**Problem statement**
How many lines in the listing below contain the string "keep"? Say only the number.

START Provided data

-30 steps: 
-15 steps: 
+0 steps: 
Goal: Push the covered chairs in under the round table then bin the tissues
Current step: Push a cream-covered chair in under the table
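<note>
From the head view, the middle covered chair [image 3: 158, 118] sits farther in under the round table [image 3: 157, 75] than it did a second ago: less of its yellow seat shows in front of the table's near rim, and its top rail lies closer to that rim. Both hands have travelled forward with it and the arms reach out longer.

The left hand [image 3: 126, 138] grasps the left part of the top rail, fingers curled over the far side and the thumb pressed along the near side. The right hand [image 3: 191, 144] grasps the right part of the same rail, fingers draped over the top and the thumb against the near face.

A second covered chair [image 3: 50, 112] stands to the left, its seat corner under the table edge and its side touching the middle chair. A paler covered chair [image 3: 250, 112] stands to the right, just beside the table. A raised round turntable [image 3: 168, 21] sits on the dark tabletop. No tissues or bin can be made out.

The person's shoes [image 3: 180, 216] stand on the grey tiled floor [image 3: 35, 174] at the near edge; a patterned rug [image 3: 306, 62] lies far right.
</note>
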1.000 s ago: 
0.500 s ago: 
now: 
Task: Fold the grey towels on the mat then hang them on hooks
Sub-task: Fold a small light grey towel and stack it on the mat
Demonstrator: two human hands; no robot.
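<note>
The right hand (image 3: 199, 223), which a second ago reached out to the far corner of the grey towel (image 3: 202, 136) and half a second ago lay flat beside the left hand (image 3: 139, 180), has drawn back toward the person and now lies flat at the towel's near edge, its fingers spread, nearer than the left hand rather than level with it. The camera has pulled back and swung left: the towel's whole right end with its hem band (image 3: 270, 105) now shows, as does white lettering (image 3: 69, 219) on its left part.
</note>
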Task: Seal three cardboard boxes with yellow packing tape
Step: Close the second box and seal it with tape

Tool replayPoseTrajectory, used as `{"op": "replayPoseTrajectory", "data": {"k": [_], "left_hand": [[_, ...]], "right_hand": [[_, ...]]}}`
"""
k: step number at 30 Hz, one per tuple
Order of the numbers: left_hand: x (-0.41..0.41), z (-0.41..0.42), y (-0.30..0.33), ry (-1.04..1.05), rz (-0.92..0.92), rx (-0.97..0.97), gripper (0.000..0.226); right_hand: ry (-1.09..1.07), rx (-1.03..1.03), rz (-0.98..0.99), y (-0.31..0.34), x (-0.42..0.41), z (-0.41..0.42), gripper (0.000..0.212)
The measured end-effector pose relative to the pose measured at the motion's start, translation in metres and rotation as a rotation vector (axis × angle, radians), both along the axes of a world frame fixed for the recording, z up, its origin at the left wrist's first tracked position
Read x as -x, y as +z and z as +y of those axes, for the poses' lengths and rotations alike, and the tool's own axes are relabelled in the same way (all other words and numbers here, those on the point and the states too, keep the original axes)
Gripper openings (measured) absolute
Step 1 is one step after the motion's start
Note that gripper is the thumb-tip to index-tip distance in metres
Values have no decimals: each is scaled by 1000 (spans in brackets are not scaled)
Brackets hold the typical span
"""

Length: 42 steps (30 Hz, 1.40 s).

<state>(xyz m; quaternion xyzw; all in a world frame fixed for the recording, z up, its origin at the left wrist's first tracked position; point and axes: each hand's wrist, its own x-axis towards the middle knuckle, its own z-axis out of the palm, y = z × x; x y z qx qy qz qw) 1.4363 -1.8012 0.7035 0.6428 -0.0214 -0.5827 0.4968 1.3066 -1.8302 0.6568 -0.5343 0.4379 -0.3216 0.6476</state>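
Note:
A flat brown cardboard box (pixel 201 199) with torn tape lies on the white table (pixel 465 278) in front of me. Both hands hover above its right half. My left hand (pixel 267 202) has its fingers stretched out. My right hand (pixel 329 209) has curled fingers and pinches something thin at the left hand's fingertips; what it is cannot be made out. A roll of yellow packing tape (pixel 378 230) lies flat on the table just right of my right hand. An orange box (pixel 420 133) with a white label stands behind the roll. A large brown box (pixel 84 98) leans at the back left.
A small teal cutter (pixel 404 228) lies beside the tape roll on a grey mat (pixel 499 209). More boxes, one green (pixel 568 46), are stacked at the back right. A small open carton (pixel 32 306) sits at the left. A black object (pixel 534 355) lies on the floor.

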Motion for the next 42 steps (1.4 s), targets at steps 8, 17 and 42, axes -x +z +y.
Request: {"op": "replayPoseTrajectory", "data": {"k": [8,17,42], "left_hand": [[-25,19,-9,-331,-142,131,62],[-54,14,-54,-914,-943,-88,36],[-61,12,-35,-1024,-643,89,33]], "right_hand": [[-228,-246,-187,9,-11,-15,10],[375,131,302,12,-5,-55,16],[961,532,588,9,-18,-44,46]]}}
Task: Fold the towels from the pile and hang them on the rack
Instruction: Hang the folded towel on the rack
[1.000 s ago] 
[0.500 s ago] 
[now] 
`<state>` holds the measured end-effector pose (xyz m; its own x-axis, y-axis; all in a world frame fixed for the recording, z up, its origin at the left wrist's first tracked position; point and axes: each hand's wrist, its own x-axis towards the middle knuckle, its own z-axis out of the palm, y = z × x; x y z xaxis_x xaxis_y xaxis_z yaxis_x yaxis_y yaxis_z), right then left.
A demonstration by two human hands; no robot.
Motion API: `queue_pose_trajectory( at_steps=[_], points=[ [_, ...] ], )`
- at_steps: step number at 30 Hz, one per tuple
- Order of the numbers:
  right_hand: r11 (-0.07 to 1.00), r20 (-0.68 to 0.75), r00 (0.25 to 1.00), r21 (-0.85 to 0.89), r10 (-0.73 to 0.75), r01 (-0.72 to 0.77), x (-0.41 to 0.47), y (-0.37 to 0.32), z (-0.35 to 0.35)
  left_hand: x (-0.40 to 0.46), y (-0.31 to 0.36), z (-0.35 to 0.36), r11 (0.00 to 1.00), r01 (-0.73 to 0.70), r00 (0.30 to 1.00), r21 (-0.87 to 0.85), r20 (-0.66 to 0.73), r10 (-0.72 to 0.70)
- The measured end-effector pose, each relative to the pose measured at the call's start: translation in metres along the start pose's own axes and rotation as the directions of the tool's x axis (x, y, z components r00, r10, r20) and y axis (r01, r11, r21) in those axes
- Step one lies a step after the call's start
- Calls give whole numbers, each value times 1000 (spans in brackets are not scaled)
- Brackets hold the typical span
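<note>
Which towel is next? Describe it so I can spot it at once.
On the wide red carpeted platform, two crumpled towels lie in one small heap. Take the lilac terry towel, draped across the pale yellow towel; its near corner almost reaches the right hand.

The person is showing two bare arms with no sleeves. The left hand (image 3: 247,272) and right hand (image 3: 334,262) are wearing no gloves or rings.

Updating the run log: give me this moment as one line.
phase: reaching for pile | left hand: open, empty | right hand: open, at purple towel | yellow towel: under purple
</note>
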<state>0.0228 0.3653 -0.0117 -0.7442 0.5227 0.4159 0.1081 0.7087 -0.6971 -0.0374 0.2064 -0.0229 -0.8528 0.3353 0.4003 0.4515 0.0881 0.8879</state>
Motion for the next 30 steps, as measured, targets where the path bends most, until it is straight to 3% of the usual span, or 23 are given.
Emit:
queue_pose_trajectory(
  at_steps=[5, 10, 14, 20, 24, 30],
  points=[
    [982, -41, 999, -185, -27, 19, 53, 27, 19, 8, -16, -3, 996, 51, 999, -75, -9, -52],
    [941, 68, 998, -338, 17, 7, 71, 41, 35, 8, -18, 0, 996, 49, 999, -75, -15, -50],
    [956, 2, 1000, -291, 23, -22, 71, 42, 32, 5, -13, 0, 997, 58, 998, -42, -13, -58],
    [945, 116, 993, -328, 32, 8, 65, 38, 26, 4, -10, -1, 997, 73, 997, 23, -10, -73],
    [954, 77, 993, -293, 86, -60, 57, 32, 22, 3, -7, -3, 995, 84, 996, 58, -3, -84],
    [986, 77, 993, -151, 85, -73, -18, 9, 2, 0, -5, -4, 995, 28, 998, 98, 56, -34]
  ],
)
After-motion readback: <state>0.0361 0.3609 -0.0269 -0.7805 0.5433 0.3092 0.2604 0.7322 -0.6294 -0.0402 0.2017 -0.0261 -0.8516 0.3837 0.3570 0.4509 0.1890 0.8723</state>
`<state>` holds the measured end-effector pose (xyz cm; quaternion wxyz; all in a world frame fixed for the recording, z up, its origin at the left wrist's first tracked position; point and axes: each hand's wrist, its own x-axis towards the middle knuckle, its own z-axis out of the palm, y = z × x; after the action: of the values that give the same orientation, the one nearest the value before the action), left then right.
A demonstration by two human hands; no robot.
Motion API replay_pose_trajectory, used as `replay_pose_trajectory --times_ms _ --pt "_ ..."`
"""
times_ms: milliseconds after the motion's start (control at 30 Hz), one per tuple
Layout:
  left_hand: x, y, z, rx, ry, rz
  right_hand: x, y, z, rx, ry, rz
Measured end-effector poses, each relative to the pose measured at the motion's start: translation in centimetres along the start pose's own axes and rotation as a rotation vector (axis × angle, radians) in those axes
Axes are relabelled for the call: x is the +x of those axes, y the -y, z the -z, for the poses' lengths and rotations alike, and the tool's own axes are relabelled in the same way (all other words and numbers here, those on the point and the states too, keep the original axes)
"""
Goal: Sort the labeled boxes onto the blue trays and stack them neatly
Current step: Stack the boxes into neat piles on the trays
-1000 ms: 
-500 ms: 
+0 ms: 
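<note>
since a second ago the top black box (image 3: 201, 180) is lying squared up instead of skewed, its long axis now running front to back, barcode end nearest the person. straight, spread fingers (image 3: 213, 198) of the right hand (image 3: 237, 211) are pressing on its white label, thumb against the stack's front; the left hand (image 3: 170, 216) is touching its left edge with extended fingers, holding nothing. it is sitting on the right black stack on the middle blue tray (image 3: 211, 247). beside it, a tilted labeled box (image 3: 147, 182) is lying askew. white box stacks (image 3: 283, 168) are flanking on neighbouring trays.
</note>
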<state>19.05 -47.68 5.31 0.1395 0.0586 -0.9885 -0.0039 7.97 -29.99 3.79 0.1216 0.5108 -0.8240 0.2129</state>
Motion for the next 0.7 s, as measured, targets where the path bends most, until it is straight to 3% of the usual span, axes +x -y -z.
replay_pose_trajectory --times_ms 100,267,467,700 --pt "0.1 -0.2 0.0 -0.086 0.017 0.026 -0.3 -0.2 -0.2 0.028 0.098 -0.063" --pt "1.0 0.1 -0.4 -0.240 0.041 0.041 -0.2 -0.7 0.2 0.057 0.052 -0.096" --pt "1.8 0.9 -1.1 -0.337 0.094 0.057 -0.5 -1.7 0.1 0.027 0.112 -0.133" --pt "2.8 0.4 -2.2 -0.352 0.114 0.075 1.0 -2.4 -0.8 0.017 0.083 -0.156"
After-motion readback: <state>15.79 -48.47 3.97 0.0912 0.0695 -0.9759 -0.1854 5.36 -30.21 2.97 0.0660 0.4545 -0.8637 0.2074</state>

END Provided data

**Response to this exercise**
2